На вершине власти

22
18
20
22
24
26
28
30

Бахир тянул, будто слова давались ему с огромным трудом.

– …Который и приговорил государственных преступников…

Хусеми стало жутко от мысли, что сейчас придется идти и докладывать об этом президенту. Не сдержавшись, он выкрикнул в трубку:

– Но они еще живы?

– Расстреляны по приговору суда. Сегодня утром.

– Я доложу президенту! – произнес Хусеми, ощущая холод в пояснице, и швырнул трубку на рычаг.

Он сидел без движения, наверное, целую минуту, пока не решил, что промедление ничего не изменит. В конце концов не он виноват в происшедшем, пусть полковник Бахир сам отвечает за превышение власти.

Хомутов, когда он вошел, поднял голову и взглянул вопросительно. Хусеми с порога сказал:

– Заговорщики расстреляны сегодня утром! – и увидел, как пошло багровыми пятнами лицо президента.

– Кто распорядился? – спросил Хомутов почти беззвучно. Сейчас он был страшен.

Хусеми хотел сказать: «Полковник Бахир!», но спохватился и произнес, прикрыв глаза:

– По приговору суда, товарищ президент.

Он не ошибся, предполагая, что сейчас случится нечто ужасное. Хомутов, потеряв власть над собой, заорал, брызгая слюной:

– Шакалы! Я сотру их в пыль! Дети их детей будут молить о пощаде, но никто не уйдет от кары!

Он не уточнял, кого имеет в виду, но от этого его слова звучали еще более жутко. Хусеми готов был исчезнуть, раствориться в воздухе, сгинуть, но не смел.

– Лизоблюды! – бесновался президент. – Из-за пустого слова готовы любого скормить червям!
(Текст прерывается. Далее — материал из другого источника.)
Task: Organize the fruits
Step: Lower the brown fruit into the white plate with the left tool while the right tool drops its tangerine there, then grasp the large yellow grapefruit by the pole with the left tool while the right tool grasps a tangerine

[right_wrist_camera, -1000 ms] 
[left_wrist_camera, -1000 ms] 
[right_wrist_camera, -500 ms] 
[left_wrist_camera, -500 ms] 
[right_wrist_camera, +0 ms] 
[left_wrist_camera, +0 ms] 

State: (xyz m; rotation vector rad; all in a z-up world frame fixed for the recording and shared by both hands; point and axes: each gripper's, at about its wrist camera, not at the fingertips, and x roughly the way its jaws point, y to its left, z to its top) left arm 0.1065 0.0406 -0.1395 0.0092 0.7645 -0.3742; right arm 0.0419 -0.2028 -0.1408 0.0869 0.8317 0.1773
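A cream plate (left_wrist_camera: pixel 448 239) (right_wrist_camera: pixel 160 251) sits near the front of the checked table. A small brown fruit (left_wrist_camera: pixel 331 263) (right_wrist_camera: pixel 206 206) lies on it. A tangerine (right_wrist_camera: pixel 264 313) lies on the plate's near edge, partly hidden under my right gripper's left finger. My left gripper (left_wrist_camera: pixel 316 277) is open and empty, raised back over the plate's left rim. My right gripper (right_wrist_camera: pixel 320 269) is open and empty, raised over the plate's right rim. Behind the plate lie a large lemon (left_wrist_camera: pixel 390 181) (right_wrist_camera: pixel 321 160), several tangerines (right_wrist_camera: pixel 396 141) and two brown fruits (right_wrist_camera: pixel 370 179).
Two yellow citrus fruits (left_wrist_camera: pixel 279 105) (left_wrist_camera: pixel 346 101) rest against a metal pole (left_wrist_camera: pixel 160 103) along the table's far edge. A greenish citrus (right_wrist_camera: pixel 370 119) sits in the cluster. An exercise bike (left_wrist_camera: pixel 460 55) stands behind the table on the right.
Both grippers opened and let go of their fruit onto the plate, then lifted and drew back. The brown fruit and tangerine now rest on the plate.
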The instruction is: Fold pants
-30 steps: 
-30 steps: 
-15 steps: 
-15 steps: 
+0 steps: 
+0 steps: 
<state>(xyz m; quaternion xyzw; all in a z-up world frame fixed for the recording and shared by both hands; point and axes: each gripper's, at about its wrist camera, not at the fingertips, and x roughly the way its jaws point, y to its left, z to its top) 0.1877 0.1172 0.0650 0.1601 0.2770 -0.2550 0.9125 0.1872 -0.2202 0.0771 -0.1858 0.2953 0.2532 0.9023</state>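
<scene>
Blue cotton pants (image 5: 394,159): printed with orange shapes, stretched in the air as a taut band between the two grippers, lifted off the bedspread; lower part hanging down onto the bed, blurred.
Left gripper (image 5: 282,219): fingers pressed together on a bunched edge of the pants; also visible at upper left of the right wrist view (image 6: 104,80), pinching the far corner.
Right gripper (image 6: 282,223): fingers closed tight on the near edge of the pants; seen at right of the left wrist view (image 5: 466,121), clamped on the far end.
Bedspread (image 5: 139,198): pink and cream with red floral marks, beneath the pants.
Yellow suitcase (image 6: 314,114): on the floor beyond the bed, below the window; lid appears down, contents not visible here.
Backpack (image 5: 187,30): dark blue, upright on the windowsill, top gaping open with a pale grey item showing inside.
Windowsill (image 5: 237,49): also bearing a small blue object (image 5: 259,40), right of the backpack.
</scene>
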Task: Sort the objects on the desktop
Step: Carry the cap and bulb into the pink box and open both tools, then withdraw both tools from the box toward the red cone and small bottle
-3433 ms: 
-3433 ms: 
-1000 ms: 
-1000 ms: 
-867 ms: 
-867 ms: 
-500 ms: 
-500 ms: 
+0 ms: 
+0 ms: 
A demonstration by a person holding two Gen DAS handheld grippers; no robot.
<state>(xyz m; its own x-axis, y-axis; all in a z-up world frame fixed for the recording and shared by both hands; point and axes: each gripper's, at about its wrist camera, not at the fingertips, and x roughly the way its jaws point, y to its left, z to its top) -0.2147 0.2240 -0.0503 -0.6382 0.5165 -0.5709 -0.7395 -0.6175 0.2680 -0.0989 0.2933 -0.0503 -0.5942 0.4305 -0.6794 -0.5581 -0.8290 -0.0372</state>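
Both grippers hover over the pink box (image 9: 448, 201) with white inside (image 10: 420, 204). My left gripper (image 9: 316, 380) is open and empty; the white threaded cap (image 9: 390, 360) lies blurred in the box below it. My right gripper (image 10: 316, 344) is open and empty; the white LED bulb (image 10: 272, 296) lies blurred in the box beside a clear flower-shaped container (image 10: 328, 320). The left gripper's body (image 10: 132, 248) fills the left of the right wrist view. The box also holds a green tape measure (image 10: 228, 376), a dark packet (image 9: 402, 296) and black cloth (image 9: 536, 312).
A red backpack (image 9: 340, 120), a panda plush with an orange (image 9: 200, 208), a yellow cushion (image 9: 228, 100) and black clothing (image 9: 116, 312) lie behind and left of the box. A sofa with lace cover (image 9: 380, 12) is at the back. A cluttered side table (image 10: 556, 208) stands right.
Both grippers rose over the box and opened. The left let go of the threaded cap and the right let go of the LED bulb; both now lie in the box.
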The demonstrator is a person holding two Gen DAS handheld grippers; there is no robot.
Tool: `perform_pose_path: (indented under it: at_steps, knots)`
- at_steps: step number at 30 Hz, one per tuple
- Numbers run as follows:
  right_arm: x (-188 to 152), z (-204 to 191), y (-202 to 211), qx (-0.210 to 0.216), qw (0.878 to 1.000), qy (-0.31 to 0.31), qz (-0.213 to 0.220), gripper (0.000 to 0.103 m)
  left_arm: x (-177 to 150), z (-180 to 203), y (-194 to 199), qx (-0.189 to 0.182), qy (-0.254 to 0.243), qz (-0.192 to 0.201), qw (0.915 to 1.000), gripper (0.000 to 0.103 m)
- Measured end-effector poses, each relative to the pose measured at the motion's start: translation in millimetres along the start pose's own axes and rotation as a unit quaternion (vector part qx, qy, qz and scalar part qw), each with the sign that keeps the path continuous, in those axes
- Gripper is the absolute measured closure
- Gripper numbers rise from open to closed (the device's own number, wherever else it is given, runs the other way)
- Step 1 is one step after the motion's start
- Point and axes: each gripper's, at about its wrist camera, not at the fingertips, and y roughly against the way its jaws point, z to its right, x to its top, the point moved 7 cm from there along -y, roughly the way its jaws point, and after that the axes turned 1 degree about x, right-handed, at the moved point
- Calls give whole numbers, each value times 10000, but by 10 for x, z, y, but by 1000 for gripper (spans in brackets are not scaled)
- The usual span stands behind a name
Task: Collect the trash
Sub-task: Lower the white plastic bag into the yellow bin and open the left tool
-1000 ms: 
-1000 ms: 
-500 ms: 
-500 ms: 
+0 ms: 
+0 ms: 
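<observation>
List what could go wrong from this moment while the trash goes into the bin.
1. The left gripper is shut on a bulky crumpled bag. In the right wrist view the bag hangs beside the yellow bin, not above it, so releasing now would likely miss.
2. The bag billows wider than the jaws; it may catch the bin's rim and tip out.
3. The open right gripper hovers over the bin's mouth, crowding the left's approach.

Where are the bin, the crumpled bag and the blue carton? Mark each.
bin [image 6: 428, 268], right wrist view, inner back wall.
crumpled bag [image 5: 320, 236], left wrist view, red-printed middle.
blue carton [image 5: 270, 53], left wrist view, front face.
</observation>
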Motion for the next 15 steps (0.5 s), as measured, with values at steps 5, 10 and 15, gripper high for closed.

Хомутов еще и потому дал себе волю, что чувствовал свою вину. Это он, он и никто другой, был во всем виноват. Исполнители только доделали – но какой с них за это спрос!

– В Хедар! – крикнул Хомутов. – Немедленно возвращаемся!

Он швырнул папку в угол комнаты, белоснежные листы взвились, запорхали в воздухе. Хусеми вытянулся еще больше и отчеканил:

– Я распоряжусь подготовить президентский вертолет! – и опрометью выскочил, воспользовавшись подвернувшейся возможностью перевести дух.